Dalla conferenza ci si aspetta quindi una risoluzione che autorizzi la coalizione, capitanata dall’Arabia Saudita, ad aumentare la portata delle operazioni militari fino a distruggere gli Houthi. E mentre il nuovo inviato dell’Onu Ismail Ould Cheikh Ahmed chiedeva a gran voce un estensione del cessate il fuoco umanitario, Riyadh ricominciava a scaricare bombe sulle postazioni controllate dagli Houthi, tra cui il palazzo presidenziale di Sanaa occupato dal movimento sciita nel gennaio scorso e le basi dell’esercito dei fedeli dell’ex presidente Saleh. Nelle zone meridionali del paese, invece, gli Houthi si stanno scontrando con il fronte pro-Hadi, costituito da parte dell’esercito, milizie tribali sunnite e combattenti del movimento indipendentista del sud.

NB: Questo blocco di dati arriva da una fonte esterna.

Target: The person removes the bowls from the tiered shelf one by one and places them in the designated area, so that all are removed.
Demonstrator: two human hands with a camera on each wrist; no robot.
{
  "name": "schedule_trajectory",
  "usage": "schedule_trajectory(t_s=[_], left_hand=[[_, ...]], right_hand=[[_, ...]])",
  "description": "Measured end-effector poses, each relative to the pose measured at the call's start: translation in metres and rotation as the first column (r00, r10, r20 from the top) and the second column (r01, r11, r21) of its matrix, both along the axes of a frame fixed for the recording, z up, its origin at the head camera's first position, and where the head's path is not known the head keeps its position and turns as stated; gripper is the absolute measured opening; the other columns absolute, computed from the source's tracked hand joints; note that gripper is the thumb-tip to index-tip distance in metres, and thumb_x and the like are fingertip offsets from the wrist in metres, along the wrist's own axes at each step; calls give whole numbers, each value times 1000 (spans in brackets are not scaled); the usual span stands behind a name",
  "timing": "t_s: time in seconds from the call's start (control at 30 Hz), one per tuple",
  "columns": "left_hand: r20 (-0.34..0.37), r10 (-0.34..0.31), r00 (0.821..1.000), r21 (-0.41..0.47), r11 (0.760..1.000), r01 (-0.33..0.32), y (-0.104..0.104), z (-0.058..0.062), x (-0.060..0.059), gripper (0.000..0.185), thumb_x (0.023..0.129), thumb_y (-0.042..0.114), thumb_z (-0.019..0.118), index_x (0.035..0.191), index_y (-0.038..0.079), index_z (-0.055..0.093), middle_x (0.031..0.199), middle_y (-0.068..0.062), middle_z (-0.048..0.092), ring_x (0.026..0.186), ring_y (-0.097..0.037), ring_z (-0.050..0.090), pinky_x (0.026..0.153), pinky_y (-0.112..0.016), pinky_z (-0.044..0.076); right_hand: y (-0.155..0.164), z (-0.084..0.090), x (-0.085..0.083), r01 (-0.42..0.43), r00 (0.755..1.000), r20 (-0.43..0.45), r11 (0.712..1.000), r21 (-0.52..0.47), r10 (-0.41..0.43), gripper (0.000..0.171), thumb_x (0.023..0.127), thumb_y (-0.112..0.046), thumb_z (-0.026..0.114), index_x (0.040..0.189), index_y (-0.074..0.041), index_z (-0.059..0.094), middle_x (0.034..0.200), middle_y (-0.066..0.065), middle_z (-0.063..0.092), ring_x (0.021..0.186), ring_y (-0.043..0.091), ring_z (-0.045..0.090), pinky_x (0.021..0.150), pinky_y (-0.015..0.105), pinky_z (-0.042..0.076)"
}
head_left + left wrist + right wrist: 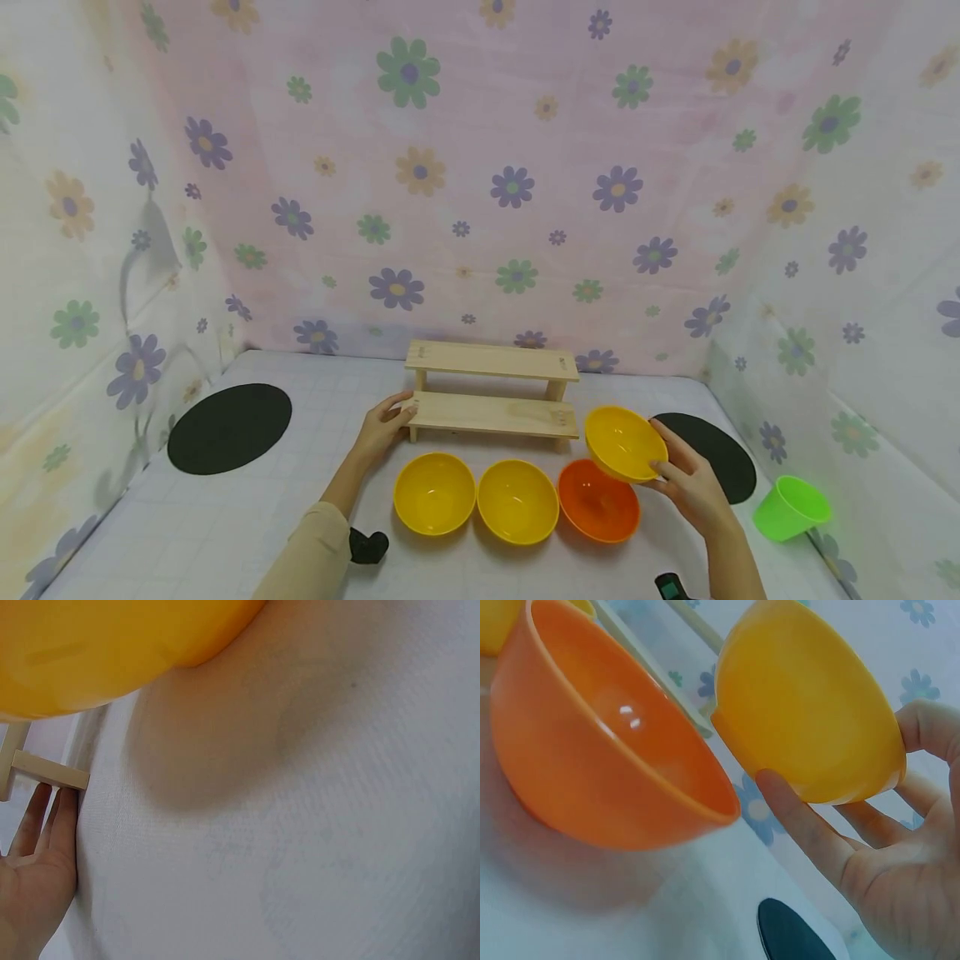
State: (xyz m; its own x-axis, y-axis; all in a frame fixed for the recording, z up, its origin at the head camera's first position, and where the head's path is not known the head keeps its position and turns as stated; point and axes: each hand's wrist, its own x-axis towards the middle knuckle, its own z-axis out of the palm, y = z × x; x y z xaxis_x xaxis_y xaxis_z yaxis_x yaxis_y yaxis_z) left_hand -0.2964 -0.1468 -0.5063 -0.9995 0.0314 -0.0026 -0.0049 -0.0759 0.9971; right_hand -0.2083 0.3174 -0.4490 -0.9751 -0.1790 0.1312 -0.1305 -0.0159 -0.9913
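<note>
At the far left, about nine o'clock on the surface (247,533), lies a black round mat (228,427). Next comes the left hand (384,427), its fingers (56,817) straight and close together, their tips touching the left end of the wooden step shelf (491,412); it grips nothing. The shelf's long axis runs from nine to three o'clock, with the higher step behind the lower.

In front of the shelf, toward six o'clock, three bowls sit in a row, all mouth-up: a yellow bowl (434,492), a second yellow bowl (517,501) touching it, and an orange bowl (597,500).

The held yellow bowl (625,443) is in the air just above and behind the orange one, beside the shelf's right end. The right hand (693,487) cups it from the three o'clock side, fingers (802,825) spread round its base and the thumb against the rim. It is tilted, mouth facing up and toward nine o'clock, base toward the palm. Being round, it has no real long axis.

Risks, as I judge them: the hold is a loose cradle on smooth plastic, so the bowl could slide out and strike the orange bowl below; swung toward nine o'clock, its rim could knock the shelf's end.

Further right are a second black mat (720,454), partly hidden by the hand, and a green cup (791,507) lying tipped over at about four o'clock.
</note>
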Motion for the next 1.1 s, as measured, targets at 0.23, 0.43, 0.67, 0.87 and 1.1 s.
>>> schedule_trajectory(t_s=[0.23, 0.43, 0.67, 0.87, 1.1], left_hand=[[-1, -4, 1000, -4, 1000, 4, 0, -1, -2, 48, 94, 12, 58, 138, 0, 44, 132, -31, 46, 115, -37, 51, 97, -46, 44], [-2, -7, 1000, -12, 1000, 7, 0, 3, 1, 47, 94, 11, 58, 137, -1, 44, 132, -32, 46, 115, -36, 52, 97, -46, 44], [5, -24, 1000, -13, 1000, 24, 2, 27, 17, 46, 94, 8, 57, 136, -4, 44, 130, -32, 47, 114, -35, 52, 98, -46, 43], [19, -37, 999, -6, 999, 37, 3, 29, 19, 47, 94, 7, 56, 137, -4, 42, 131, -34, 45, 115, -37, 51, 98, -45, 43], [21, -19, 1000, 0, 1000, 19, 1, 9, 6, 48, 94, 10, 58, 138, -1, 43, 131, -33, 46, 115, -37, 52, 97, -46, 44]], right_hand=[[18, -7, 8, 37, 999, 3, 999, -39, -37, 60, 96, 1, 45, 150, -10, 23, 126, -19, 47, 104, 1, 56, 79, 28, 55], [31, -16, 15, 56, 998, 2, 993, -105, -56, 54, 95, 4, 43, 144, -20, 38, 124, -20, 51, 102, 2, 57, 77, 29, 56], [45, -25, 22, 51, 999, 3, 983, -175, -51, 54, 95, 8, 42, 132, -30, 50, 122, -18, 54, 101, 4, 57, 77, 29, 56], [56, -35, 27, 114, 992, 75, 986, -121, -105, 53, 95, 4, 45, 135, -31, 47, 118, -26, 52, 99, -1, 55, 75, 29, 57], [64, -44, 32, 146, 974, 184, 988, -46, -135, 57, 95, 2, 44, 139, -34, 39, 116, -29, 42, 96, -3, 50, 79, 23, 54]])
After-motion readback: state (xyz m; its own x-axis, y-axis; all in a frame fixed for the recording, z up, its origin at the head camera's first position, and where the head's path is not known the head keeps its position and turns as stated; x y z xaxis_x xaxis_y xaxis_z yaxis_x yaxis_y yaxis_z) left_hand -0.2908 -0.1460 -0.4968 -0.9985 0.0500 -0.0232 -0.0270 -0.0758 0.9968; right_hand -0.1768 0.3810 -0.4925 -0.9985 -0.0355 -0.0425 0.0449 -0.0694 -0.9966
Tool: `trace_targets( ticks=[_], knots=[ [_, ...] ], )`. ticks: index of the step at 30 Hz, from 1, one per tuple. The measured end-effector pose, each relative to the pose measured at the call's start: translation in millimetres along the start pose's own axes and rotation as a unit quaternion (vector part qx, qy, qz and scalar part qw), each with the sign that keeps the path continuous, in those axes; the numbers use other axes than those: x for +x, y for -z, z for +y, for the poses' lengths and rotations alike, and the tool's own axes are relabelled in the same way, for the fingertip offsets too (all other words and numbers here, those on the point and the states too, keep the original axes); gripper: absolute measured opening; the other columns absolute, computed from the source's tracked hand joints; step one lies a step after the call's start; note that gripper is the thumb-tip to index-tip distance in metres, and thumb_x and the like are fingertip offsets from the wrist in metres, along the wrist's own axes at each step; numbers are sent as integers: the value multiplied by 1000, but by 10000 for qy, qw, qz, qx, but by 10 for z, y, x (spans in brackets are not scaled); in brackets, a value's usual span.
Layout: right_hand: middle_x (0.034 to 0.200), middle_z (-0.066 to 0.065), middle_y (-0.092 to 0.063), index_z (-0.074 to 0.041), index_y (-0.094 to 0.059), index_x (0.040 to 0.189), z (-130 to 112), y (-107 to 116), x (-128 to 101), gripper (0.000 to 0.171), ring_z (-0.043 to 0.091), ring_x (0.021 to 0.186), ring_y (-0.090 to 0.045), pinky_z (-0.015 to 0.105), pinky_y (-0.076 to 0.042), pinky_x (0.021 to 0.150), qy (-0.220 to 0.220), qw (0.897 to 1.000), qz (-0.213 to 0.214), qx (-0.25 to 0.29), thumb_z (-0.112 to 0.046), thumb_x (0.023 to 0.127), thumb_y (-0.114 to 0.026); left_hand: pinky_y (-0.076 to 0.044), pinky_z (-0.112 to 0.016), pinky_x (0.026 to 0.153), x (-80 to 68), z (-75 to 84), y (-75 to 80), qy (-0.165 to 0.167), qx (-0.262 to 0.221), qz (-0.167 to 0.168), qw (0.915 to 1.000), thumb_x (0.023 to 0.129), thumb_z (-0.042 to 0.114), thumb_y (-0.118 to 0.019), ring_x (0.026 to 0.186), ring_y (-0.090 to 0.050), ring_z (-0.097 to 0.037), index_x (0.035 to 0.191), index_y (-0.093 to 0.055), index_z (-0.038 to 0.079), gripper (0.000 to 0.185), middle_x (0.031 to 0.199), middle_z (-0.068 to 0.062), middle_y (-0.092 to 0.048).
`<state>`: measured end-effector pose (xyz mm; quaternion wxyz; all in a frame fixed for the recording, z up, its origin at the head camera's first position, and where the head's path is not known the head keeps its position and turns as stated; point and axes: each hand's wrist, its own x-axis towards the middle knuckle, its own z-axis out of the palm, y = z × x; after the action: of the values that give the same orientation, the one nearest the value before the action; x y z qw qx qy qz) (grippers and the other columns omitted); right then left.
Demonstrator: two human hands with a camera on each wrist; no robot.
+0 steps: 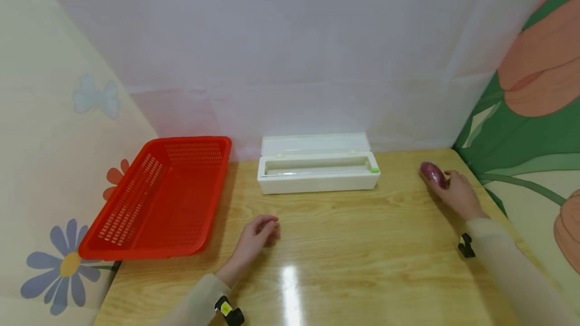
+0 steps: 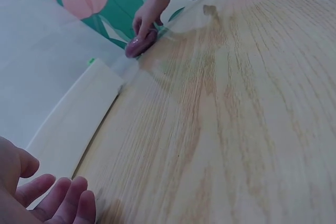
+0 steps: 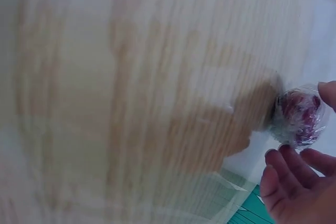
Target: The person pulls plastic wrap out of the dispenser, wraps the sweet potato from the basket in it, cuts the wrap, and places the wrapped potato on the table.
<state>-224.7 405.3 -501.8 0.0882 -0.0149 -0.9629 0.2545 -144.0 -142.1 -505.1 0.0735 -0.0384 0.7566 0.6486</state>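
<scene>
A purple, rounded oblong item (image 1: 432, 174), wrapped in crinkled clear film, is at the far right of the table. My right hand (image 1: 459, 196) holds it, the thumb on one side and the fingers on the other, as the right wrist view shows with the wrapped item (image 3: 301, 116) between them. Over the table left of centre, my left hand (image 1: 257, 238) has loosely bent fingers and nothing in it. Nearest to that hand is a long white box (image 1: 317, 184) with its lid raised and a small green piece at its right end.
A red plastic basket (image 1: 209, 225) with slotted sides stands at the left of the wooden table (image 1: 344, 265). A pale sheet (image 1: 294, 54) hangs behind the table. Flower-patterned panels (image 1: 539, 145) border the left and right sides.
</scene>
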Motion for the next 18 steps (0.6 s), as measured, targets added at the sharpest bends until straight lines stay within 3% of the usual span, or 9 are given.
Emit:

Le stime dell’Onu parlano di circa 1.600 morti dall’inizio dell’offensiva militare della coalizione anti-Houthi, iniziata il 26 marzo, mentre sarebbero oltre 300 mila gli sfollati. Gli aiuti umanitari sono stati distribuiti a diversi centri sanitari nei giorni scorsi ma, come denunciano le autorità di Aden, nelle zone sud-occidentali del paese l’assistenza è molto più lenta a causa dei combattimenti in corso: secondo Al-Khader Laswar, responsabile sanitario delle strutture di Aden, ci sarebbero oltre 3 mila persone bisognose di cure, ma la maggior parte degli ospedali in città non funziona e molti dottori sono scappati.